Espacios globales
Dentro de los espacios globales podemos encontrar: el Espacio Bebé y el Espacio Familiar. Estos espacios de interacción entre familias y niños tienen como objetivo clave el aprendizaje con la interacción del otro, adaptado a las diferentes franjas de edad.

El Espacio Bebé es una estancia para familias con bebés menores de 1 año, escolarizados o no escolarizados en el jardín de infancia. El bebé estará acompañado por su adulto de referencia.

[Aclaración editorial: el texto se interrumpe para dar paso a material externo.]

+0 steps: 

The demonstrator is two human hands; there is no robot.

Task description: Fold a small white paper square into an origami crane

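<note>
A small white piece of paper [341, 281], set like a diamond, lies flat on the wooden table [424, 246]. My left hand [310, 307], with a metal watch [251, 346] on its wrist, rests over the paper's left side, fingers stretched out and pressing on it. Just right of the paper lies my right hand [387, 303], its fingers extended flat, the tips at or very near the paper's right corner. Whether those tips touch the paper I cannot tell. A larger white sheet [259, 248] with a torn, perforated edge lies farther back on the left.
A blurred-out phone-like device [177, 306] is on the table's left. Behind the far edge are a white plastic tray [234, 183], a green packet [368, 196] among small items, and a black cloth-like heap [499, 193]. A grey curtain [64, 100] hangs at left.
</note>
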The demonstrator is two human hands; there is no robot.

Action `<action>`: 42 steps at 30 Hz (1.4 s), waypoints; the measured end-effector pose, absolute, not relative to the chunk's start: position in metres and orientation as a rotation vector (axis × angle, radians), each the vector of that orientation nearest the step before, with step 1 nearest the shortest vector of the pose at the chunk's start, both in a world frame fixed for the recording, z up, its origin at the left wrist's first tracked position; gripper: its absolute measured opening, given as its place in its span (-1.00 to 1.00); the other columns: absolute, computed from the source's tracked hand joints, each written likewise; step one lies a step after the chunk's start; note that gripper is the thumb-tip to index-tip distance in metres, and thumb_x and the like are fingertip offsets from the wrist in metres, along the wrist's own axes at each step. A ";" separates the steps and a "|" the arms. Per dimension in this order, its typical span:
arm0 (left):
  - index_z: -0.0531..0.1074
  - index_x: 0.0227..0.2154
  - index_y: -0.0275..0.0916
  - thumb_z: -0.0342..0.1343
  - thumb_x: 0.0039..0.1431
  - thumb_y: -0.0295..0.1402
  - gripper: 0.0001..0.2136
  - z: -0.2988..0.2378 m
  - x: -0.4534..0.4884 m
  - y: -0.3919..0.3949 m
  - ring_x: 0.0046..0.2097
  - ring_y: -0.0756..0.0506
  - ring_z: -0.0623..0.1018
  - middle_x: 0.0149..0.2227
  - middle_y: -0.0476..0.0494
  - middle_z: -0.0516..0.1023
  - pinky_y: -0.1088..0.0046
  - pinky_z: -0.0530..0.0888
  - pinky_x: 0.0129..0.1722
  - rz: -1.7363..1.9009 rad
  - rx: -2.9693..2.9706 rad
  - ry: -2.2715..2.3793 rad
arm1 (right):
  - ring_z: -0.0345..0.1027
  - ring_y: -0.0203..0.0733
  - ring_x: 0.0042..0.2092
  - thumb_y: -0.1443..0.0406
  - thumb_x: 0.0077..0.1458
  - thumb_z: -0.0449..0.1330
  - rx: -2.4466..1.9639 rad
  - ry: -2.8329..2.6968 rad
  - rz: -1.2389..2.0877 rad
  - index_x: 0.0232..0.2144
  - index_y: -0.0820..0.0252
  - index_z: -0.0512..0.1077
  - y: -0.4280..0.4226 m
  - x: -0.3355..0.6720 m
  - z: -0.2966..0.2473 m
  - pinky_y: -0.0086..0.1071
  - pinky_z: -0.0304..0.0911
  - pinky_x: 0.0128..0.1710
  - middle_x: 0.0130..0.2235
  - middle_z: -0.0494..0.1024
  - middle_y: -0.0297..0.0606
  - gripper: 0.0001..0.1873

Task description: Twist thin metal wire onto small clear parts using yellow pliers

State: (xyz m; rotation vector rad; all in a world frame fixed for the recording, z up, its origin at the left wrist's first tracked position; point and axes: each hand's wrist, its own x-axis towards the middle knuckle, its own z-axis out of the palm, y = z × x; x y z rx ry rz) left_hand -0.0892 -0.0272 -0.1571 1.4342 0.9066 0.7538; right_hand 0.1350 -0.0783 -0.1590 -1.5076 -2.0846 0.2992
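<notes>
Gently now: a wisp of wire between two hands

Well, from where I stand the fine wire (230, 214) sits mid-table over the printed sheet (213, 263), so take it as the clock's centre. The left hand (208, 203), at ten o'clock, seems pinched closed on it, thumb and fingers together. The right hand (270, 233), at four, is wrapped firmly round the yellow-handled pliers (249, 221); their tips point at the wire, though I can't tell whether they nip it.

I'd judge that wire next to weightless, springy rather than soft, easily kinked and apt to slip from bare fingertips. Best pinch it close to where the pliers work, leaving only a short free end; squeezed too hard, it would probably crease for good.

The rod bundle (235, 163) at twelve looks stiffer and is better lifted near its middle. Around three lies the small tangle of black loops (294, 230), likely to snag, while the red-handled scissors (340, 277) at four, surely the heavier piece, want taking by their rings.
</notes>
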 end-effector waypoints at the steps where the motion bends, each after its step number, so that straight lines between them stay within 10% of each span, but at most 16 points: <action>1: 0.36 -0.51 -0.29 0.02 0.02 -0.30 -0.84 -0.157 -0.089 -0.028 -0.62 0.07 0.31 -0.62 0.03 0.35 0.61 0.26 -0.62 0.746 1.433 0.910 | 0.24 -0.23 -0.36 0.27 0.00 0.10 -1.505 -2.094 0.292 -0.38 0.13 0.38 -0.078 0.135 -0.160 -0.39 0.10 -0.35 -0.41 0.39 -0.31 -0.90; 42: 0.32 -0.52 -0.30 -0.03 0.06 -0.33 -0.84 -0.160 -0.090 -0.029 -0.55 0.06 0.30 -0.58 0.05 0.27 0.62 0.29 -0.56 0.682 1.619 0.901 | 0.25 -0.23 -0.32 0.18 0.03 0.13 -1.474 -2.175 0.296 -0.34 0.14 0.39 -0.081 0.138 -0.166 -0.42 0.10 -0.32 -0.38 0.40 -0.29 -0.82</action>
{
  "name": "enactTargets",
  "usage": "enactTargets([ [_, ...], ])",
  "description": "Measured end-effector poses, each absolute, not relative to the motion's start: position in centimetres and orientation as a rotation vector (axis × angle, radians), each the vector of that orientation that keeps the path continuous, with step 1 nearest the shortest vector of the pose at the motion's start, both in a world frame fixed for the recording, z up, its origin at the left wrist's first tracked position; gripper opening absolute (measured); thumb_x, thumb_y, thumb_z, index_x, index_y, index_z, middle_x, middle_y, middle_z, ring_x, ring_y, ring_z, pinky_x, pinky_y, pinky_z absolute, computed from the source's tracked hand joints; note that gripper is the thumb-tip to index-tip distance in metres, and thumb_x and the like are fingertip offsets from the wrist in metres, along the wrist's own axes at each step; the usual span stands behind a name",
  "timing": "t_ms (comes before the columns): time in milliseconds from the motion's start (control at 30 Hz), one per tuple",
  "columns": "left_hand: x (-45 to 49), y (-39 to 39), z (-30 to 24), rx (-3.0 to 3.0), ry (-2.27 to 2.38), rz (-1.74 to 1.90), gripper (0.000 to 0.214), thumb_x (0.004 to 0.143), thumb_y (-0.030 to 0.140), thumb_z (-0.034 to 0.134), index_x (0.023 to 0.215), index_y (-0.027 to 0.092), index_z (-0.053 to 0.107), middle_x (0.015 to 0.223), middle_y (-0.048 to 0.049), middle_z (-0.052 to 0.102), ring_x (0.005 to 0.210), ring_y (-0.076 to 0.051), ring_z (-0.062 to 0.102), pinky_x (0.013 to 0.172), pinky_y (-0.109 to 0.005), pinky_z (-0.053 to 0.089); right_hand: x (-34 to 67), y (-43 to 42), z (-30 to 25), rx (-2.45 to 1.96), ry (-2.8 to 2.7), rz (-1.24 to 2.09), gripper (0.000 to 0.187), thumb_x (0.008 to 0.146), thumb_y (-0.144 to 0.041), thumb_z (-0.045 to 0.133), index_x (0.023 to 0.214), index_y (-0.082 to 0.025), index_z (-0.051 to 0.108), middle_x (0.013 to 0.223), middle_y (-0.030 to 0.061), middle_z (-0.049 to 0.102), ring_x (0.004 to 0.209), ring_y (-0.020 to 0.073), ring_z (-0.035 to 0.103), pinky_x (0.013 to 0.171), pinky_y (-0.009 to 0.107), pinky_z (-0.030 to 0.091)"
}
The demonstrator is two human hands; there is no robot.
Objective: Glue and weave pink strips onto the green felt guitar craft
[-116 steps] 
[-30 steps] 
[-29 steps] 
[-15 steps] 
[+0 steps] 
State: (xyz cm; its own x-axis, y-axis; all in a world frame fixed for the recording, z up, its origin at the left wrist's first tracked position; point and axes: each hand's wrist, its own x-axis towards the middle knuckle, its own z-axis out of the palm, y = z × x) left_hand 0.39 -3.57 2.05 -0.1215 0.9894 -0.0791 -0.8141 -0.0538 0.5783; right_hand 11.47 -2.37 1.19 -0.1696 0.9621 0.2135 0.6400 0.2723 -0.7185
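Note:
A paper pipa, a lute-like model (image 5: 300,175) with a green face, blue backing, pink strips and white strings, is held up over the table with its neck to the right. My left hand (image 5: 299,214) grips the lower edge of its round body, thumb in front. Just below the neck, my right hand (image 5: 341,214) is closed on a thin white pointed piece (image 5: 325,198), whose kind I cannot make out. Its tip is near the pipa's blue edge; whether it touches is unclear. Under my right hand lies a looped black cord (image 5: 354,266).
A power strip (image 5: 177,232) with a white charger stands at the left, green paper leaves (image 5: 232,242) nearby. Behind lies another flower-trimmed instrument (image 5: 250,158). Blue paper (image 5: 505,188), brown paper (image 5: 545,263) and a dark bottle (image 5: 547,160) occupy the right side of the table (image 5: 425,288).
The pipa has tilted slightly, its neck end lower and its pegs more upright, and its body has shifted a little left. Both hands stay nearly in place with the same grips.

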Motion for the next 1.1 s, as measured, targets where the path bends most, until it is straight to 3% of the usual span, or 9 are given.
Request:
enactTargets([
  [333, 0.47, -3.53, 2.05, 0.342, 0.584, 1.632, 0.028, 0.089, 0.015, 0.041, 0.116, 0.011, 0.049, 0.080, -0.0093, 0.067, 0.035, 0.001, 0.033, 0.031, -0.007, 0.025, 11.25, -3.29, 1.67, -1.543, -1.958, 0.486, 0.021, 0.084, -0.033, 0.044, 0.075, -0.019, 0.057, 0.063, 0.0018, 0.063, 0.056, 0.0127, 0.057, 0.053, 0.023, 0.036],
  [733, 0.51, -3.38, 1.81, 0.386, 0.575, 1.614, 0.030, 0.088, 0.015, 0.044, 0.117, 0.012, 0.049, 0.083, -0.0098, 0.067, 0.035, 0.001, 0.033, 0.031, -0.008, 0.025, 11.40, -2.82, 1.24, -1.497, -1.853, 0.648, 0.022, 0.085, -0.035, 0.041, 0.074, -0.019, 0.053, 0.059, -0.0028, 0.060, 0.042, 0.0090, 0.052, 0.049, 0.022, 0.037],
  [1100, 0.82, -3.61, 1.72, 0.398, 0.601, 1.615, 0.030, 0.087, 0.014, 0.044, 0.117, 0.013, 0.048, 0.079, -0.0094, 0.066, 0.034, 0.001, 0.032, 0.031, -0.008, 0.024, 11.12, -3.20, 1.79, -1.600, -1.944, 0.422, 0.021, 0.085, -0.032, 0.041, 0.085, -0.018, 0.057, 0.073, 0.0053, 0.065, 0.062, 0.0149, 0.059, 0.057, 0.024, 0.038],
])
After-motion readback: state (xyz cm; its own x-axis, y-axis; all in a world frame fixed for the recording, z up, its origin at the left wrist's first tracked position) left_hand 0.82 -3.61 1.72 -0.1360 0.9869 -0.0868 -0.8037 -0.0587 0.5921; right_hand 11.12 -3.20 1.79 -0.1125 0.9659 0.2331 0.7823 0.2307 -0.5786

El Espacio Familiar es un espacio para familias donde participan niñas y niños desde los 12 hasta los 36 meses, escolarizados y no escolarizados en el jardín de infancia. Estarán acompañados por su adulto de referencia.

Objetivos y características de los espacios: Se trata de espacios abiertos para que las familias puedan pasar un tiempo en un ambiente tranquilo y con el objetivo de disfrutar del niño o niña, proporcionándole las condiciones necesarias para un correcto desarrollo de la psicomotricidad, dentro del marco del movimiento libre. Se caracterizan por ser espacios que ayudan a compartir vivencias con otras familias que pasan por situaciones similares, en función de la edad del niño. Son espacios totalmente adaptados a las necesidades e inquietudes de los niños, un espacio compartido con otros bebés y adultos que le ayudan a crecer y desarrollarse. Durante la sesión se podrá contar con el asesoramiento de profesionales. Será un espacio donde plantear dudas o hablar sobre temas de crianza o del día a día de los niños… El educador/a los acompañará, dinamizando los diferentes momentos, propiciando escenarios de reflexión y pensamiento sobre situaciones relacionadas con el cuidado de sus niños. Como también hará la función de intermediario/a y será el encargado/a de exponer los materiales y las explicaciones pertinentes para poder llevar a cabo la actividad correspondiente. Las actividades, juegos y/o temas de reflexión que se propondrán en las sesiones se pueden decidir previamente y conjuntamente entre todos. Y siempre, con una intencionalidad educativa. Este espacio crea el ambiente idóneo donde las familias de los niños pueden aprovechar estos momentos para reforzar los vínculos con el bebé, a través del juego, el afecto y las emociones. Debemos recordar la gran importancia del juego como herramienta de diversión, de formación, de entretenimiento y sobre todo de aprendizaje.